Start für das Projekt war im Herbst 2021 mit der Verbreiterung der Münchner Bundesstraße auf vier Fahrspuren plus Rad- und Gehweg. Zwei Häuser wurden abgerissen, darunter das ehemalige Gasthaus Bierbrunnen. Außerdem musste ein 280 Quadratmeter großer Grundstücksstreifen für die Straßenverbreiterung an das Land abgetreten werden. Auf der verbliebenen etwa 2050 Quadratmeter großen, bebaubaren Fläche wollte der Immobilienentwickler Fabian Vorderegger ein sinnvolles und architektonisch anspruchsvolles Projekt realisieren, das auch ein bestehendes Bürogebäude in zweiter Reihe miteinbezog.

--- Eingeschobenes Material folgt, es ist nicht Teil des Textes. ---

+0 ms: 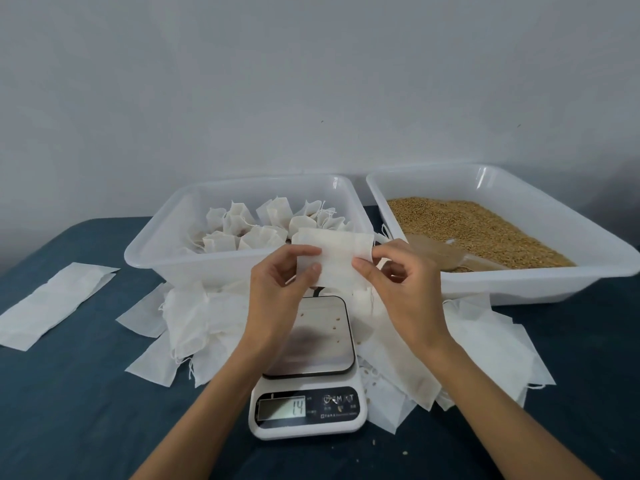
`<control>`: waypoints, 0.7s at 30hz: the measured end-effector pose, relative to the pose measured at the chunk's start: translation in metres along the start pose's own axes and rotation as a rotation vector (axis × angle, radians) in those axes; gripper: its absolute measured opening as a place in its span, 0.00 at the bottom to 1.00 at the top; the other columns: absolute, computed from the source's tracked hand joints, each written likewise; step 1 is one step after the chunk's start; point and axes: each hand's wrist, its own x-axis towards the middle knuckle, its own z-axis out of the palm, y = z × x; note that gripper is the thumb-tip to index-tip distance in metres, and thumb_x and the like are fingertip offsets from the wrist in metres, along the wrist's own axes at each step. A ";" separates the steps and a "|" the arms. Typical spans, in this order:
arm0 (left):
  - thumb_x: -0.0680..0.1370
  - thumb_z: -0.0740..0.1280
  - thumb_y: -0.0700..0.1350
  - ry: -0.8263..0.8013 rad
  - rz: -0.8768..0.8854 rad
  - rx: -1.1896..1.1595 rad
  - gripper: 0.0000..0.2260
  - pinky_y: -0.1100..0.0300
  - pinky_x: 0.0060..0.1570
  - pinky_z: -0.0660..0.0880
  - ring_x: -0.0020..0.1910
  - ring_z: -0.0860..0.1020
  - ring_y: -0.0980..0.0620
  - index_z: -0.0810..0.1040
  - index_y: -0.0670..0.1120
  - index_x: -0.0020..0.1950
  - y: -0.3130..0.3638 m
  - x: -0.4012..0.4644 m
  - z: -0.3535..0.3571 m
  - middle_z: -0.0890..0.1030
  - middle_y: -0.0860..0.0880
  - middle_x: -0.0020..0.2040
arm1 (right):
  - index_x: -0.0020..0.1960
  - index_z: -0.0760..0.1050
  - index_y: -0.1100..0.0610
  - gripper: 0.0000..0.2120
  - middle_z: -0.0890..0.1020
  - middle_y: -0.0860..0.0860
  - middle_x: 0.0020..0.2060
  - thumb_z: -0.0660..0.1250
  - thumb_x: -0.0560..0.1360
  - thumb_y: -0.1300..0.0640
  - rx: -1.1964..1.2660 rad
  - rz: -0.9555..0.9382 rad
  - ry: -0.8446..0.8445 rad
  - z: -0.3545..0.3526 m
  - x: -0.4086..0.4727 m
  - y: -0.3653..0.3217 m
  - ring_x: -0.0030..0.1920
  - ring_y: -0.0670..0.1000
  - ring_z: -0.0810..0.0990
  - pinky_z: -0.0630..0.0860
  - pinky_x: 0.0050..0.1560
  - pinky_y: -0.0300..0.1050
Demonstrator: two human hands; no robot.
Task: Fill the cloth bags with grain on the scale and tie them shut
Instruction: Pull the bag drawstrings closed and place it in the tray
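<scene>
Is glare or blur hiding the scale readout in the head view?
Head view: the scale display reads 14, sharp and free of glare; its steel platform reflects a dark smudge under the left hand; wide-angle distortion bows the grain tray rim.

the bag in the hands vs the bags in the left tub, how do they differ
The held bag is flat and apparently empty; the tub bags look plump, necks gathered. The held bag is pinched in the air by the left hand and right hand; the tub bags sit in the tub. Both are white cloth.
</scene>
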 end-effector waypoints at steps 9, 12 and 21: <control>0.80 0.71 0.34 0.001 -0.003 -0.013 0.08 0.65 0.43 0.76 0.39 0.77 0.56 0.86 0.45 0.54 0.002 -0.001 0.001 0.79 0.50 0.38 | 0.47 0.82 0.51 0.05 0.84 0.49 0.36 0.69 0.80 0.53 0.167 0.154 -0.045 -0.001 0.001 0.000 0.21 0.55 0.78 0.70 0.23 0.43; 0.80 0.71 0.34 0.046 -0.050 -0.054 0.08 0.62 0.46 0.77 0.40 0.76 0.56 0.86 0.44 0.54 0.002 0.002 -0.003 0.77 0.53 0.38 | 0.45 0.82 0.50 0.05 0.81 0.49 0.30 0.70 0.79 0.51 0.195 0.196 0.006 -0.004 0.004 0.001 0.20 0.54 0.76 0.69 0.23 0.43; 0.79 0.71 0.34 0.028 -0.099 -0.152 0.10 0.60 0.49 0.78 0.45 0.79 0.54 0.87 0.46 0.54 0.001 0.002 -0.002 0.82 0.49 0.44 | 0.48 0.83 0.57 0.16 0.85 0.54 0.39 0.67 0.80 0.45 0.194 0.170 -0.196 -0.003 0.003 -0.001 0.24 0.56 0.80 0.71 0.25 0.45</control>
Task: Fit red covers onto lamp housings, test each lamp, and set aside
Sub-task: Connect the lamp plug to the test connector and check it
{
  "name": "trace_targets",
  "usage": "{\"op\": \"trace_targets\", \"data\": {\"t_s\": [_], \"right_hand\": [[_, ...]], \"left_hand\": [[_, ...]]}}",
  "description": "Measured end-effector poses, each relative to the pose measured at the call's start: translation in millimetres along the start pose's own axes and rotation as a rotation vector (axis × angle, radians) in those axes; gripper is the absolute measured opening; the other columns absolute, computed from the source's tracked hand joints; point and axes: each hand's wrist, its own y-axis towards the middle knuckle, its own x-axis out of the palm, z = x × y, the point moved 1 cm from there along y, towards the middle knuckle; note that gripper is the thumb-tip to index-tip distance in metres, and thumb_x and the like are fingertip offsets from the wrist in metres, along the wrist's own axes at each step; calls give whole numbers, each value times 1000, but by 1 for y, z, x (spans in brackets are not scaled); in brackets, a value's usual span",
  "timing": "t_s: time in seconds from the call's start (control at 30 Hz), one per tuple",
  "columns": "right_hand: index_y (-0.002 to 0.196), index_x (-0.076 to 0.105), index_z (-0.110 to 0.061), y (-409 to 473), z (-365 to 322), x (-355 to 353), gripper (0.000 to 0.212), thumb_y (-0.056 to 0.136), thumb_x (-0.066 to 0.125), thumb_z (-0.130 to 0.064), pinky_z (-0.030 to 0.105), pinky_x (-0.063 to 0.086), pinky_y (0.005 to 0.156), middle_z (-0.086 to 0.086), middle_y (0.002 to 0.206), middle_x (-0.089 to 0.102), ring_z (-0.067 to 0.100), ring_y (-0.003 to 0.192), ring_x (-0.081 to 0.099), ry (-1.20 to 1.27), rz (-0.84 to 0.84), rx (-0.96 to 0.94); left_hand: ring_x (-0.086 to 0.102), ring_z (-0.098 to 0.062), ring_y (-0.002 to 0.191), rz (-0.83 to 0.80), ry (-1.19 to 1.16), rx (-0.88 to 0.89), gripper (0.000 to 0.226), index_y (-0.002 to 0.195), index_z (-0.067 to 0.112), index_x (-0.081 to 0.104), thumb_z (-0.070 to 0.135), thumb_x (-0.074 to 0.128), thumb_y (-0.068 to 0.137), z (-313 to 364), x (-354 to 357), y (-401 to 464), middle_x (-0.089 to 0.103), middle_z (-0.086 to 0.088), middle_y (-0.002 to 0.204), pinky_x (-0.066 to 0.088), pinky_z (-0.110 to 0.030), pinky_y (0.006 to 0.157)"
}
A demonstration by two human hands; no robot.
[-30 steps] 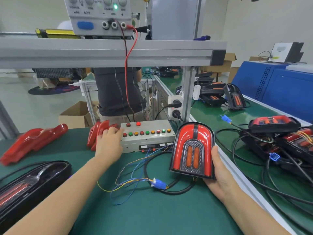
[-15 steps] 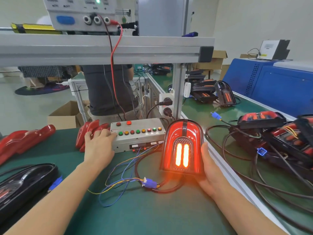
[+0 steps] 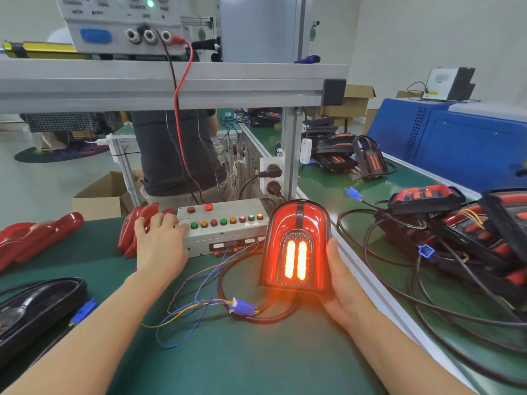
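A lamp with a red cover (image 3: 296, 246) stands tilted up on the green bench, its two centre strips glowing orange. My right hand (image 3: 342, 283) holds it from below and along its right side, fingers curled behind it. Its black cable runs to a blue connector (image 3: 242, 306) joined to thin coloured wires. My left hand (image 3: 159, 240) rests on the left end of the grey button box (image 3: 225, 223), fingers on its top by the green button. Loose red covers (image 3: 134, 226) lie just behind that hand, more red covers (image 3: 34, 238) at far left.
A black lamp housing (image 3: 34, 306) lies at the near left. Finished lamps with tangled cables (image 3: 456, 223) pile up on the right conveyor. A power supply (image 3: 119, 21) sits on the overhead aluminium shelf, with a red lead hanging down. A person stands behind the bench.
The lamp's centre strips were dark one second ago and now glow orange. My left hand stays on the button box and my right hand keeps holding the lamp.
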Motion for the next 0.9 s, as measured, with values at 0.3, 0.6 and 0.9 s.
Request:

Der Plan dafür stammt vom Architekturbüro Lechner & Lechner, das auch das prägnante Nahversorgungszentrum im Norden von Itzling mitverantwortete. In der Münchner Bundesstraße hieß es für den Architekten Horst Lechner, „aus der Pragmatik eine gestalterische Logik zu entwickeln, etwas anderes war auf diesem Bauplatz nicht möglich“.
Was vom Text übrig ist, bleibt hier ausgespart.